- [Problem statement] When you copy the data, keep every line exactly as written and skip the pictures.
____ Given information
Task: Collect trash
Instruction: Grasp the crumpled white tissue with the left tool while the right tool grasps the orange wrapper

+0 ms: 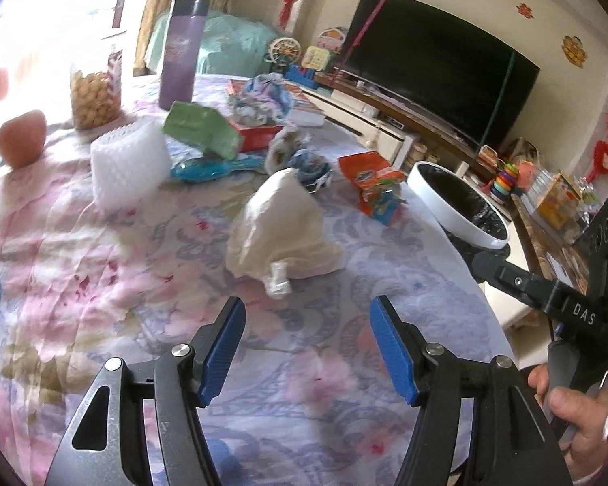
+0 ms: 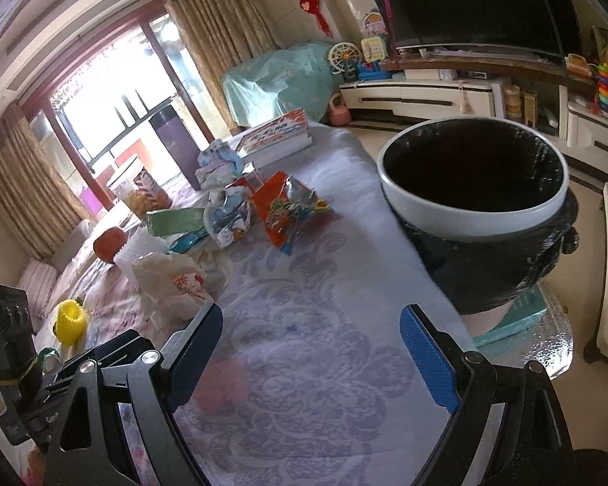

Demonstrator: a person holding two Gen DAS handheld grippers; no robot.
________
- [Worked solution]
Task: Collect trash
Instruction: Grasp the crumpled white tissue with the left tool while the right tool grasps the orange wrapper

+0 ms: 
+0 ms: 

Demonstrator: a person holding two Gen DAS handheld grippers; no robot.

That covers the exercise completely.